What Environmental Inspection Services Add to the Picture

Environmental inspection services do a lot more than the usual tank check. They look at the picture. This means they check the soil and water near the tanks to see if they are okay. They also check the containment to make sure it is working right. They test the release detection system to see if it is doing its job. The people doing the inspection also check to see if everything is okay with the rules and regulations. Environmental inspection services are important because they help keep the environment safe.

For facilities subject to EPA SPCC requirements, state UST/AST regulations, or environmental permit conditions, integrating environmental inspection with your structural tank assessment gives you a complete, defensible compliance picture.

See also: Understanding Business Loan Options for Entrepreneurs

FAQ: Hiring a Tank Inspection Company

Q: How do I verify that an inspectors API 653 certification is current?

I check the American Petroleum Institutes registry using the inspector’s name or certification number.
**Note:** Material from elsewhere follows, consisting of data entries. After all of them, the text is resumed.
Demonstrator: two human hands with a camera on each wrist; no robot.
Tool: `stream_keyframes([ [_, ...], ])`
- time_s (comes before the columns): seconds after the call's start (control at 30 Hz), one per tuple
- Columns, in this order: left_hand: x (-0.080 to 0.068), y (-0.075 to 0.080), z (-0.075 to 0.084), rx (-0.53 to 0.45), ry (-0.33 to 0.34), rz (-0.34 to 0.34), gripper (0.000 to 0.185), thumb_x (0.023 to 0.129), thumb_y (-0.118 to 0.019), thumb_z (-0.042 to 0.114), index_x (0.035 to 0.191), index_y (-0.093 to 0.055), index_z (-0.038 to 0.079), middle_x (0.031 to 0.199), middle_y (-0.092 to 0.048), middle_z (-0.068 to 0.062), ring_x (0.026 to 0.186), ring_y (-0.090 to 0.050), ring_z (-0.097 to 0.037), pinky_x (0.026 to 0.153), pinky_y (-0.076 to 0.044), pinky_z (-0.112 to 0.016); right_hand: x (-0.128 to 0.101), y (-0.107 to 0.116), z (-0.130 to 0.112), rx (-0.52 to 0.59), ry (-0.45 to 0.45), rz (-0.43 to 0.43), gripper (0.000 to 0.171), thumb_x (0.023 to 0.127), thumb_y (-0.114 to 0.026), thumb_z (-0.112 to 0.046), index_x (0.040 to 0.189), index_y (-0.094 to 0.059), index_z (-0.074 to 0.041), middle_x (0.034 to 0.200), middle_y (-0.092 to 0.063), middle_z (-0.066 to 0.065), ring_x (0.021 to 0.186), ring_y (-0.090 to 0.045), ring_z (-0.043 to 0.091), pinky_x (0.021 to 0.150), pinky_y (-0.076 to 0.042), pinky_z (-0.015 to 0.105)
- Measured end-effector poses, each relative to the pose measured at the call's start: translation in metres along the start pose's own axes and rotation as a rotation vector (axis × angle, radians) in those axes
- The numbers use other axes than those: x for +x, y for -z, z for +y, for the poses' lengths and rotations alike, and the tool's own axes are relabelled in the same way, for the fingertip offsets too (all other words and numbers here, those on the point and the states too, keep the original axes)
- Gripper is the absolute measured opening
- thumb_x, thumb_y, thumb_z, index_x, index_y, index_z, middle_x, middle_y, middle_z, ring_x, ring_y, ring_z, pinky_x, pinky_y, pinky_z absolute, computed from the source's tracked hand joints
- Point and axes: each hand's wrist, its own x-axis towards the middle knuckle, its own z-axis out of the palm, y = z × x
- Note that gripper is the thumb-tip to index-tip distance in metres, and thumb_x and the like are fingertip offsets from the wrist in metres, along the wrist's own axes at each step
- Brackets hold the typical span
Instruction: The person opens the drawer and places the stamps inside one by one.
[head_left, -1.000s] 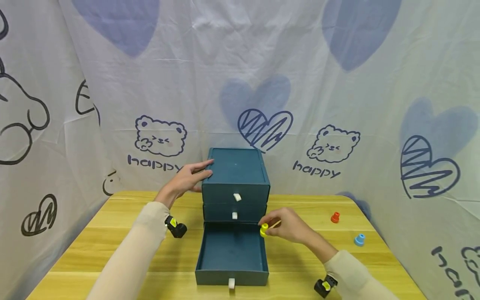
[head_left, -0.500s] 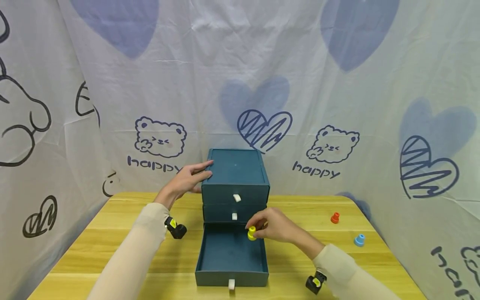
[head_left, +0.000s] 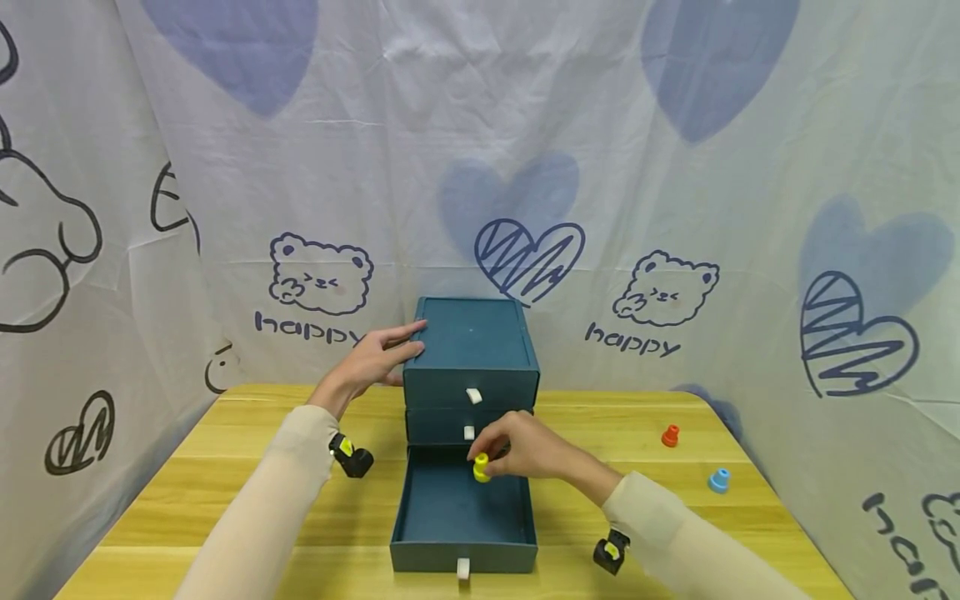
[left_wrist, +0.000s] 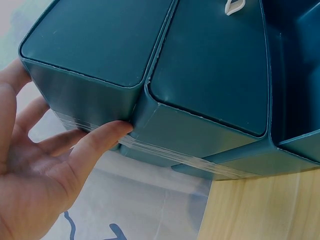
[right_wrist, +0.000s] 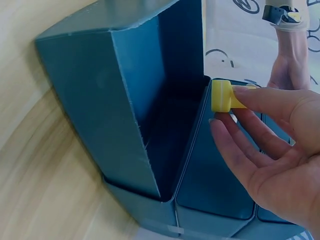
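Observation:
A dark teal drawer cabinet [head_left: 472, 337] stands on the table, its bottom drawer [head_left: 463, 557] pulled out and the drawers above it closed. My left hand [head_left: 369, 362] rests on the cabinet's left side and top edge; in the left wrist view its spread fingers and thumb touch the side wall. With thumb and fingers, my right hand [head_left: 528, 447] pinches a small yellow stepped peg [head_left: 481, 468] above the open drawer. The right wrist view shows the wide end of the yellow peg [right_wrist: 221, 96] jutting past the fingertips. The drawer's visible floor is bare.
On the right of the wooden table [head_left: 600, 533] stand a small red peg [head_left: 671, 435] and a light blue peg [head_left: 719, 480]. A printed cloth [head_left: 405, 167] hangs close behind the cabinet. White pull tabs stick out from the drawer fronts.
My right hand has carried the yellow peg leftward, from the drawer's right edge to over its middle. The left hand stays on the cabinet.

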Motion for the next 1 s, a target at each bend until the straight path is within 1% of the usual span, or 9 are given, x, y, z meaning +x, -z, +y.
stream_keyframes([
  [0.13,0.000,0.000,0.000,0.002,-0.004,-0.002,0.061,0.106,-0.057,0.038,0.162,-0.035,0.025,0.172,-0.024,-0.012,0.154,-0.032,-0.041,0.107,-0.051,-0.061,0.007,-0.002,-0.003,0.005,0.026,-0.026,0.020,0.088,-0.080,-0.003,0.107,-0.080,-0.004,0.105,-0.080,0.007,0.084,-0.070,0.005,0.081,-0.060,0.016],
  [0.33,0.000,0.000,0.000,0.008,-0.005,-0.008,0.062,0.107,-0.057,0.038,0.163,-0.035,0.024,0.172,-0.023,-0.013,0.155,-0.032,-0.042,0.107,-0.050,-0.062,0.017,-0.006,-0.007,0.034,0.046,-0.058,0.021,0.087,-0.080,-0.002,0.108,-0.080,-0.003,0.107,-0.080,0.009,0.087,-0.073,0.006,0.081,-0.060,0.016],
  [0.5,0.000,0.000,0.000,0.013,0.000,-0.009,0.062,0.107,-0.056,0.039,0.163,-0.034,0.024,0.172,-0.024,-0.013,0.154,-0.032,-0.042,0.108,-0.048,-0.065,0.023,-0.009,-0.010,0.032,0.046,-0.091,0.022,0.087,-0.081,-0.002,0.108,-0.080,-0.004,0.106,-0.080,0.008,0.086,-0.072,0.004,0.081,-0.058,0.013],
  [0.67,-0.001,0.001,0.001,0.005,-0.002,-0.015,0.062,0.107,-0.057,0.038,0.163,-0.034,0.024,0.172,-0.024,-0.013,0.154,-0.032,-0.042,0.109,-0.047,-0.065,0.028,-0.011,-0.013,0.031,0.050,-0.123,0.022,0.088,-0.080,-0.003,0.109,-0.080,-0.004,0.108,-0.080,0.008,0.086,-0.071,0.004,0.080,-0.058,0.012],
  [0.9,0.000,0.001,-0.001,-0.001,-0.010,-0.016,0.062,0.107,-0.057,0.038,0.163,-0.035,0.025,0.172,-0.024,-0.013,0.155,-0.032,-0.041,0.108,-0.048,-0.064,0.037,-0.014,-0.015,0.023,0.074,-0.157,0.020,0.088,-0.080,-0.004,0.108,-0.081,-0.009,0.106,-0.080,0.006,0.087,-0.072,0.003,0.080,-0.058,0.013],
  [1.0,0.000,0.001,-0.001,-0.003,-0.012,-0.016,0.062,0.107,-0.057,0.038,0.163,-0.035,0.025,0.172,-0.024,-0.013,0.154,-0.032,-0.041,0.108,-0.049,-0.064,0.040,-0.015,-0.017,0.017,0.073,-0.180,0.020,0.089,-0.080,-0.004,0.109,-0.081,-0.007,0.107,-0.080,0.006,0.087,-0.071,0.002,0.081,-0.057,0.012],
])
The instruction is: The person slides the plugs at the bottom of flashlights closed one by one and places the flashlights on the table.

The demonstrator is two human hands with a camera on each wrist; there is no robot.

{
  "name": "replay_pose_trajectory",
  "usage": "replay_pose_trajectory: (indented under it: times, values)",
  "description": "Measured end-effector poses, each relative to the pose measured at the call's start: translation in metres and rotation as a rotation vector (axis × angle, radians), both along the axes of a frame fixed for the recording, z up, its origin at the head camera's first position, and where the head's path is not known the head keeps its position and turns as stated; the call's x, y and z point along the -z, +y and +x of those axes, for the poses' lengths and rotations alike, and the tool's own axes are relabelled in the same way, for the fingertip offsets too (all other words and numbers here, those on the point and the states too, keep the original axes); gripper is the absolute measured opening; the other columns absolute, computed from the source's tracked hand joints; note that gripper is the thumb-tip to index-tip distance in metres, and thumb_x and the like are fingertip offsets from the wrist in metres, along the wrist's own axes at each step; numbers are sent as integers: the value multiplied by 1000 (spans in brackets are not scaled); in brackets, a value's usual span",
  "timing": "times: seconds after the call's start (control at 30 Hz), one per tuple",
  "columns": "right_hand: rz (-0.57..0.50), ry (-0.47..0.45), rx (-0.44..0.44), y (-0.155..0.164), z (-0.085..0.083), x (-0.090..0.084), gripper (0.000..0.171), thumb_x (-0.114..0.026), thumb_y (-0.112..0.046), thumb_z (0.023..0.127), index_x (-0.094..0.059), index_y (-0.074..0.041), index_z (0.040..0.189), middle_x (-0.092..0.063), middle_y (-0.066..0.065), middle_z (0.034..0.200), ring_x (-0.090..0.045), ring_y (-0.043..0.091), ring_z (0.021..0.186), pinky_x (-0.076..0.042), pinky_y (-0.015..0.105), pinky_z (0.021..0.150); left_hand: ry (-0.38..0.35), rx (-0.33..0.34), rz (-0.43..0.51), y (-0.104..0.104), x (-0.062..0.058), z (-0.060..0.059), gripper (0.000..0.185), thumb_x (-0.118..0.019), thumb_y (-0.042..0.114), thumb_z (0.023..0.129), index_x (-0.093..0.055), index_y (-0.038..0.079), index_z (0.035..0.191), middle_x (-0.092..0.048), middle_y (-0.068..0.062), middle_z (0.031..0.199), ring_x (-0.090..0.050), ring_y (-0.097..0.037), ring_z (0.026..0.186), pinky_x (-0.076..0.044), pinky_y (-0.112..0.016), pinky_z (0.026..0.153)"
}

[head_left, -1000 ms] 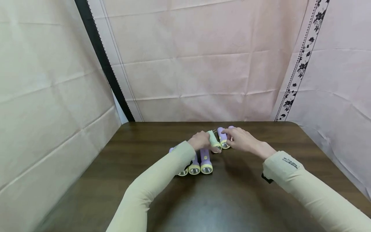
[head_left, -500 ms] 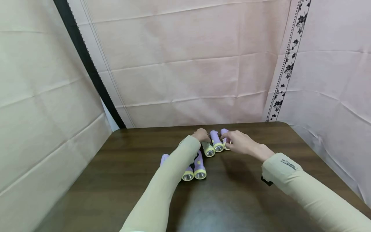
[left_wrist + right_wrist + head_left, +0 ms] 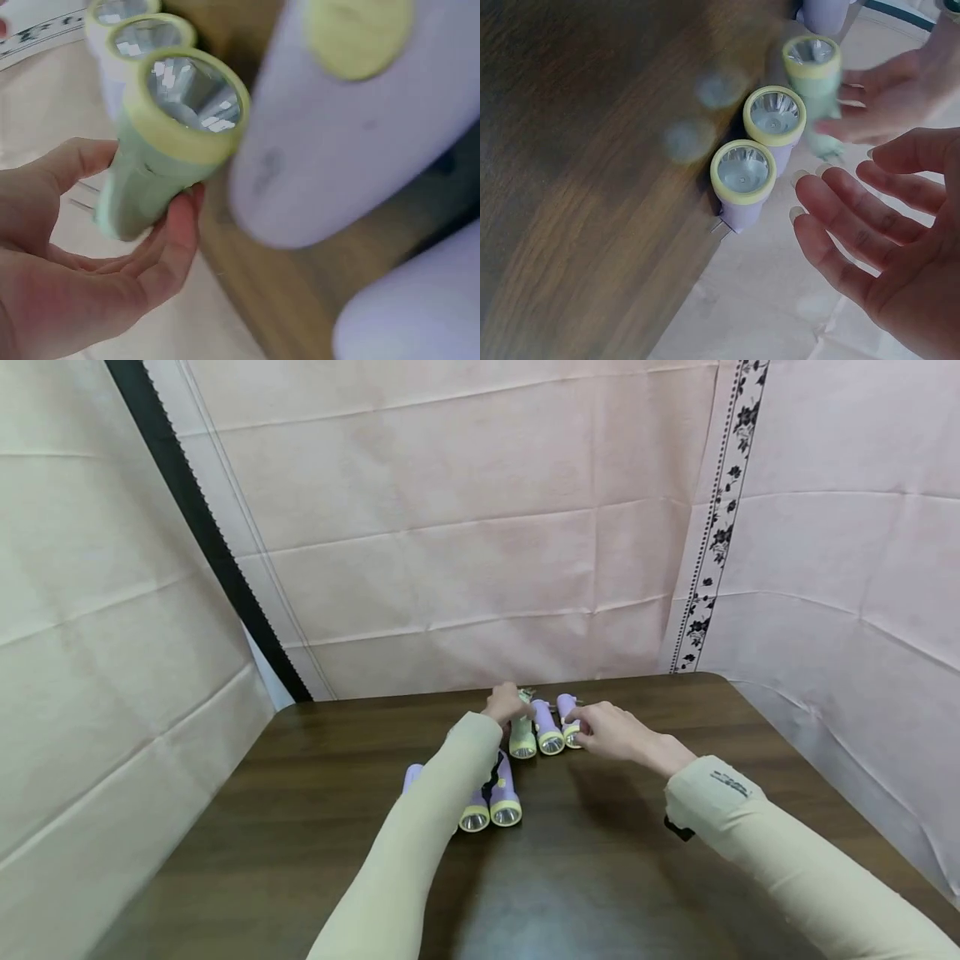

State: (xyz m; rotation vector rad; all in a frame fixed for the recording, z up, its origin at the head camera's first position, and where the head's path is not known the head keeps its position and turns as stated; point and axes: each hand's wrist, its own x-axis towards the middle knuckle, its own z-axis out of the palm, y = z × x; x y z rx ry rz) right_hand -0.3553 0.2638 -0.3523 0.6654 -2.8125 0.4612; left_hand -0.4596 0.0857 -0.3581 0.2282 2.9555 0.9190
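My left hand [image 3: 508,703] holds a mint-green flashlight [image 3: 154,176] with a yellow rim, thumb on one side and fingers on the other. The lens points toward me in the head view. To its right lie a purple flashlight [image 3: 548,727] and another purple flashlight [image 3: 567,708], side by side, lens ends toward me. My right hand [image 3: 617,732] hovers beside the rightmost one, fingers loosely bent. In the right wrist view that hand's fingers [image 3: 855,225] stand apart from the flashlights with nothing between them.
Nearer to me, a row of purple flashlights [image 3: 505,793] lies on the dark wooden table [image 3: 600,860], partly hidden by my left sleeve [image 3: 405,835]. Pale cloth [image 3: 450,527] hangs behind the table's far edge and along both sides.
The head view has shifted, so the table scene slides left. My left hand has straightened the green flashlight from a slant, beside the purple pair. My right hand stays near the rightmost flashlight.
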Motion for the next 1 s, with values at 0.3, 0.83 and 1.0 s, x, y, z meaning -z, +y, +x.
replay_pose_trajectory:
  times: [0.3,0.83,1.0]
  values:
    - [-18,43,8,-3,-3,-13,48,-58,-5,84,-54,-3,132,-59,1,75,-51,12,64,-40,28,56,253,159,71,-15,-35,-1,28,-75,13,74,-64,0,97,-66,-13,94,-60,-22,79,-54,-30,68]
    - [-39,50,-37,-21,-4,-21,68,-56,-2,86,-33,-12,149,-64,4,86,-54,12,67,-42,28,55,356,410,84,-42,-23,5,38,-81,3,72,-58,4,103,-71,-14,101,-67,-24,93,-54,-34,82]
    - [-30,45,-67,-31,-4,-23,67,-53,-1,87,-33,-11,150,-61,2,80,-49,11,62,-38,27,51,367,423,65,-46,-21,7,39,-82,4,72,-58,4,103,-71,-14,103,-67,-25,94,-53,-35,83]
It takes two minutes to do this. I always ask for details rather than a general company assurance because work done by someone with a lapsed API 653 certification means nothing under the standard.

Q: What should a pre-purchase tank inspection include?

A pre-purchase tank inspection should include the floor and shell thickness, the coating condition, weld integrity, foundation checks and a look through repair records of the tank. I want to know what is wrong with the tank and how much life is left in the tank. What repairs will cost before I sign anything for the tank.

Q: Is it better to hire a national tank inspection company?

The location of the tank inspection company matters less than the experience of the tank inspection company. What actually counts is whether they have worked with my tank type, my product and my regulatory environment. A qualified tank inspection company two hours away is better than a qualified one around the corner.

Q: What is the difference between an inspection report and a fitness-for-service evaluation?

An inspection report documents what was found during the inspection of the tank. A fitness-for-service evaluation takes that data and answers whether the tank can keep running and for how long. I need a fitness-for-service evaluation when findings go beyond what API 653 considers acceptable for the tank.

Q: Can a tank pass an inspection but still fail an NDT assessment?

Yes. It happens often to many tanks. Internal corrosion and floor thinning are invisible from outside of the tank. Ultrasonic and magnetic flux leakage scanning regularly find problems in tanks that look completely fine on the surface of the tank.